日本では一般的に「ダンススタジオに勤務して競技会に出場する=プロ」と認識されています。プロ競技会に出場するには必ずしもスタジオ勤務する必要はないのですが、伝統的にそうなっています。実はこのスタジオ勤務というやつが非常に曲者です。


朝から晩まで拘束しておいて給料は10万に満たない、、、なんてスタジオも普通にあります。タチが悪いのが、「お前はプロとしてやっていける素質がある!」とオーナーに誘われてそういうブラックなスタジオに入ってしまったパターン。ダンス教室はそういうものだから、、、、という理由であらゆる雑用を何年も薄給、もしくは無償でやらなければならないところにもあります。


条件は悪くても、海外のコーチャーをスタジオに呼んだりして、所属していることでメリットがあればそれもありかもしれませんが、、、バランスの問題ですかね。


今年いっぱいで大学時代の後輩がプロを辞めると聞き、悲しく思っています。数年前、僕の2個上の先輩もプロを辞め、今度は後輩がプロを辞め、、、2人とももちろんダンスが大好きな人物でした。


辞めていくプロを指差し、「本当にダンスが好きだったらどんな状況になってもプロを辞めないはずだ」というプロもいます。本当にそうなのかな?
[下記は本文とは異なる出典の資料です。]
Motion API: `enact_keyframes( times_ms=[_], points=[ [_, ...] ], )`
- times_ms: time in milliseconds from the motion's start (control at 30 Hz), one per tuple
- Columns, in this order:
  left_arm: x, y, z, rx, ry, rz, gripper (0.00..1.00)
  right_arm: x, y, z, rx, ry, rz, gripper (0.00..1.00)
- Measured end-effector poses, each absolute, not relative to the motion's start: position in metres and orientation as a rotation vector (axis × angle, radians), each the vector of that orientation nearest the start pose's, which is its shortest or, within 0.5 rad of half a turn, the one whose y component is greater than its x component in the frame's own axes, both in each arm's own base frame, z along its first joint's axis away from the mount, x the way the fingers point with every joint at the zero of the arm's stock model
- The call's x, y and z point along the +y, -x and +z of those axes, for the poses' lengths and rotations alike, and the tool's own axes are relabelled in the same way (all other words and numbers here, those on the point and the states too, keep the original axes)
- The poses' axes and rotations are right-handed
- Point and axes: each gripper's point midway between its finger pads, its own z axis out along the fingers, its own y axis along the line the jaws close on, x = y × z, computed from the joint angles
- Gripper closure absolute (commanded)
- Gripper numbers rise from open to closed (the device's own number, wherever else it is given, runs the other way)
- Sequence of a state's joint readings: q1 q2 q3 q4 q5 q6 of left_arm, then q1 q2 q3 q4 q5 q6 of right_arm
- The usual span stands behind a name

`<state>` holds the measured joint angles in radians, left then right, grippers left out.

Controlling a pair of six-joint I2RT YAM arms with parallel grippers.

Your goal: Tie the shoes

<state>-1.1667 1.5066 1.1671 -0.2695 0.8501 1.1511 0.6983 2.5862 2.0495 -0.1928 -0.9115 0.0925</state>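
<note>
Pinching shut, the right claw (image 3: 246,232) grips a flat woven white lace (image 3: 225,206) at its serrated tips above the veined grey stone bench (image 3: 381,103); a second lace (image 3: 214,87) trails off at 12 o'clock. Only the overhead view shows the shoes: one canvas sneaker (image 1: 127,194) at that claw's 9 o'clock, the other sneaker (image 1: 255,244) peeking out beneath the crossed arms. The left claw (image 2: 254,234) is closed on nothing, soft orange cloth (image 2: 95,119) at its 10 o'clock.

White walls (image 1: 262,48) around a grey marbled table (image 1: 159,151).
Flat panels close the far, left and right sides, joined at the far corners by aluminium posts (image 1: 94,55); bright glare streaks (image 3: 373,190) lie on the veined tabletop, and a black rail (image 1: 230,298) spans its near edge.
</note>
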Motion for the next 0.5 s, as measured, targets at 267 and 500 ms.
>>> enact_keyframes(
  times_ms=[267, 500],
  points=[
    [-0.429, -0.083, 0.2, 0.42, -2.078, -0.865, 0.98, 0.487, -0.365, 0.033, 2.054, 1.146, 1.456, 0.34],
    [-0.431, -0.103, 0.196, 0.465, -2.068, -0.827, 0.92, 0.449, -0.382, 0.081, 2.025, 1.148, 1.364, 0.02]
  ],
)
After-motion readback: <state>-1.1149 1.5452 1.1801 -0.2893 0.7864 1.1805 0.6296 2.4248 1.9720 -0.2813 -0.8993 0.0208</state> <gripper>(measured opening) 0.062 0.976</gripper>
例えば朝の10時に空けてスタジオを空けて22時の営業終了後にスタジオの片付け。勤務したての頃は生徒さんも少ないので、営業時間中は事務員さん代わりに雑務をひたすらこなす日々。スタジオによっては、外人レッスンや講習会も営業時間外でないと受講できない。それで月15万いかないとなると、、、、


で、ヤバイオーナーだと平気で外国人のレッスンを受けろ、衣装を新調しろ、そんなもので勝てるか?!と言ってきたりするそうです。あなたが払ってる給料でそんな余裕あるわけないでしょ?


これでは誰もプロにならないよね。アマチュアで収入源を確保しながらの方がよっぽどダンスに打ち込める。この体質が変わらない限り、日本のプロ選手は減り続けるように思います。ダンスの普及も大切ですが、こういう体質の改善も進めていくべきだと個人的に思っています。